▶ _TASK GOAL_: Using the listing below, copy exactly the lines from the one containing "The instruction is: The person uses" to the one containing "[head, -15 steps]", both lines included, and no others.
"""
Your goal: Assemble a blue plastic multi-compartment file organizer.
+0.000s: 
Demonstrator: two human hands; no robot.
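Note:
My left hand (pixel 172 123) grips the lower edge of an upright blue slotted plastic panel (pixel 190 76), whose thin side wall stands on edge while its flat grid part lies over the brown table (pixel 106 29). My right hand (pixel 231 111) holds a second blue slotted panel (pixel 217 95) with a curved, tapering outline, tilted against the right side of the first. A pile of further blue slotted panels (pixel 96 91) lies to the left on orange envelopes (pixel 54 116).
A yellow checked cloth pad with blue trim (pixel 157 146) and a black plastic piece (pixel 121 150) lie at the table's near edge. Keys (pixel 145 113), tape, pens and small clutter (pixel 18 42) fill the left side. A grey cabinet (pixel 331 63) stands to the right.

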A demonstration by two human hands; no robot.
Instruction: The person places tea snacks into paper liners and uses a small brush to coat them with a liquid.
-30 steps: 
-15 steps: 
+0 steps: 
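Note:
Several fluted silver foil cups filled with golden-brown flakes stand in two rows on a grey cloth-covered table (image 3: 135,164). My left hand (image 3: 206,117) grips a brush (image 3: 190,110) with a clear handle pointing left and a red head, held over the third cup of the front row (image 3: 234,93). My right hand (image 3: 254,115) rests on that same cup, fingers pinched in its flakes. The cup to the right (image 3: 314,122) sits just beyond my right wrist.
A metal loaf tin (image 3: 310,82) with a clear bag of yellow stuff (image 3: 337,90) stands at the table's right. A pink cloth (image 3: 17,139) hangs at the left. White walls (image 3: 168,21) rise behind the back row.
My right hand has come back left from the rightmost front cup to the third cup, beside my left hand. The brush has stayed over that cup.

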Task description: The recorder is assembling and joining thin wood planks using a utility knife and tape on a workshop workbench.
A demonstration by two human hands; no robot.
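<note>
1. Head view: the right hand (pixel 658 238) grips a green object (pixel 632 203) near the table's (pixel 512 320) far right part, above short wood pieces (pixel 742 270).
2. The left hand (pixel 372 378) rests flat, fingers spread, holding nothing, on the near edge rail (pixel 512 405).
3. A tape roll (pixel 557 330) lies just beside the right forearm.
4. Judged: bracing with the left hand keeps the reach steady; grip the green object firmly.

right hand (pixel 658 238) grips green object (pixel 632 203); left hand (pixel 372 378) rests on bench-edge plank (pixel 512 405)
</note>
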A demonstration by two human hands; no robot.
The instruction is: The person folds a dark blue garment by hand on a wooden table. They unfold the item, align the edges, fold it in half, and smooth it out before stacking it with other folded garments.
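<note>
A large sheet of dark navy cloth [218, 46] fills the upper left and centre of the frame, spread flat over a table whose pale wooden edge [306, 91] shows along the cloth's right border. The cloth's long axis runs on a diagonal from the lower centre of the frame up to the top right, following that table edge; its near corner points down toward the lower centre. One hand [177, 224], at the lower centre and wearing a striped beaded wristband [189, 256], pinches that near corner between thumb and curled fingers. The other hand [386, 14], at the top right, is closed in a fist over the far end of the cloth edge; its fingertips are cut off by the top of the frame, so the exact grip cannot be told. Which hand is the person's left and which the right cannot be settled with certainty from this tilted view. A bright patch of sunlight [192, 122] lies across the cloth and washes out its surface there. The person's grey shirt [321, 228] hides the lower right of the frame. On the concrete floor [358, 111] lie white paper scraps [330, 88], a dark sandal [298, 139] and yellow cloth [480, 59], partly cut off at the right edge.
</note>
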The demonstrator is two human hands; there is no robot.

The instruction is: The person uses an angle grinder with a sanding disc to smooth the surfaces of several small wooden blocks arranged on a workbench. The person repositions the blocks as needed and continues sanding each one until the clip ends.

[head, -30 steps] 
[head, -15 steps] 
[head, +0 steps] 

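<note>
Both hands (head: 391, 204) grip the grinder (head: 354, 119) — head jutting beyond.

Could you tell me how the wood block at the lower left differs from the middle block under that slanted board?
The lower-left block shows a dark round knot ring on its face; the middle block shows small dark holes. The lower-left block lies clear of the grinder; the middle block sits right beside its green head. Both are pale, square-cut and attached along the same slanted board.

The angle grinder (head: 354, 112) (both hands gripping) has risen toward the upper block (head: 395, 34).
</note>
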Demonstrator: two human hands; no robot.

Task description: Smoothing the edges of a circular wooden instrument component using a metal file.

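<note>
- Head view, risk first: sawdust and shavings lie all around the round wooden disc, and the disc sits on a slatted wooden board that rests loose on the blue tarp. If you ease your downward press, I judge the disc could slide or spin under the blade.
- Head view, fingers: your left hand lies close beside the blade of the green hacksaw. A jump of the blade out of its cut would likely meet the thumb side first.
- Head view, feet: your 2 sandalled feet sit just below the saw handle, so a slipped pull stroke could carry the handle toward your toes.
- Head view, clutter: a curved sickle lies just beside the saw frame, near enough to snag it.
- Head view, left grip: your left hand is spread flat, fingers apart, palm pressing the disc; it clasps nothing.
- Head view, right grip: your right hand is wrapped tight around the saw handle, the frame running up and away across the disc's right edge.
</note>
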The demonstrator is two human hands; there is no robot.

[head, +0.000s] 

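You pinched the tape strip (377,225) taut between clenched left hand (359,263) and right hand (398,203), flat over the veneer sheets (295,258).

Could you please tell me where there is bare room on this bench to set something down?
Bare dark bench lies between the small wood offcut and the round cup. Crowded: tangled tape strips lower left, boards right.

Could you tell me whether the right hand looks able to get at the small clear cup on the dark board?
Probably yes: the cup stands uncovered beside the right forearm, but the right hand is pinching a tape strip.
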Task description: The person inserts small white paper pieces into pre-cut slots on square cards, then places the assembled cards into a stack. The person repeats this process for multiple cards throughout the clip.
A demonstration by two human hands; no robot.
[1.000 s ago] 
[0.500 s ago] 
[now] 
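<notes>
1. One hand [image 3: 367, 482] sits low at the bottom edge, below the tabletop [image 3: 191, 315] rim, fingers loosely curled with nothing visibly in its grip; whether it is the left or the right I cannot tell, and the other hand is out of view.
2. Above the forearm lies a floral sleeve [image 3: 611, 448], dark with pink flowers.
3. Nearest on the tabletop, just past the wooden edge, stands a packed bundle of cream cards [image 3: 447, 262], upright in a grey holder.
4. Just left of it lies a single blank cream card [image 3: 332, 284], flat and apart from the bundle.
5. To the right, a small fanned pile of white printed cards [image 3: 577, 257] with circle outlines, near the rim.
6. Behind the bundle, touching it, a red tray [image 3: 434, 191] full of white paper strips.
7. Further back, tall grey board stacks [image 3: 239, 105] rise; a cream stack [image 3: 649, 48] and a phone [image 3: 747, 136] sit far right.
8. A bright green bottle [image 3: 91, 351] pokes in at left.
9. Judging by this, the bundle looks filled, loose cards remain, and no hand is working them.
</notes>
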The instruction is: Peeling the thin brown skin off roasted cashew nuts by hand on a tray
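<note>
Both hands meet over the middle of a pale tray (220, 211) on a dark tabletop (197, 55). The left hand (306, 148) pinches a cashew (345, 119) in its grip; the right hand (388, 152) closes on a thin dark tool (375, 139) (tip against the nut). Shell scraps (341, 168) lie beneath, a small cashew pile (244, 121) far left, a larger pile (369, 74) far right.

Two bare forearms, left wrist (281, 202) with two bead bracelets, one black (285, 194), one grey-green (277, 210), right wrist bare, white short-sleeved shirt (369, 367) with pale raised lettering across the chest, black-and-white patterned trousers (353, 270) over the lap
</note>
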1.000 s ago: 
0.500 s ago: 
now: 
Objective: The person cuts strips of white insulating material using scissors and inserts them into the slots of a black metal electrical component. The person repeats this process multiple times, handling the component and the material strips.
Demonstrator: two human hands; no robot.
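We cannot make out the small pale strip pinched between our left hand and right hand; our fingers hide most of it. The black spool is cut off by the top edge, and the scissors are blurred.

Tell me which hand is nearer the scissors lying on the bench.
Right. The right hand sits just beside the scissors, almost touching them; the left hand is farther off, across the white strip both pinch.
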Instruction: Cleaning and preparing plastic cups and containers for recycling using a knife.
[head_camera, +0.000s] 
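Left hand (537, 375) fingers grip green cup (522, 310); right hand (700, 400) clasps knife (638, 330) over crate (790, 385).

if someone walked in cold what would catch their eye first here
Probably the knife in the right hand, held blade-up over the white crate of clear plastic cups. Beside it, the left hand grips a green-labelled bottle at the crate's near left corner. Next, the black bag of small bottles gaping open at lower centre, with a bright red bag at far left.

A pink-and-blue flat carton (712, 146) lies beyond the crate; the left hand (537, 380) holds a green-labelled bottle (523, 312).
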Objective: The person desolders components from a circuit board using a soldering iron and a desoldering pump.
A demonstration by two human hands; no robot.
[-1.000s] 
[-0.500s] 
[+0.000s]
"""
▶ _SOLVED PROBLEM_:
The instruction is: The person uses an angle grinder with a sanding disc to smooth the surfaces of several small wooden blocks arranged on a workbench. The person repositions the blocks as needed and continues sanding each one until the clip ends.

[head, -30 steps] 
[head, -15 steps] 

Nothing further remains in the output.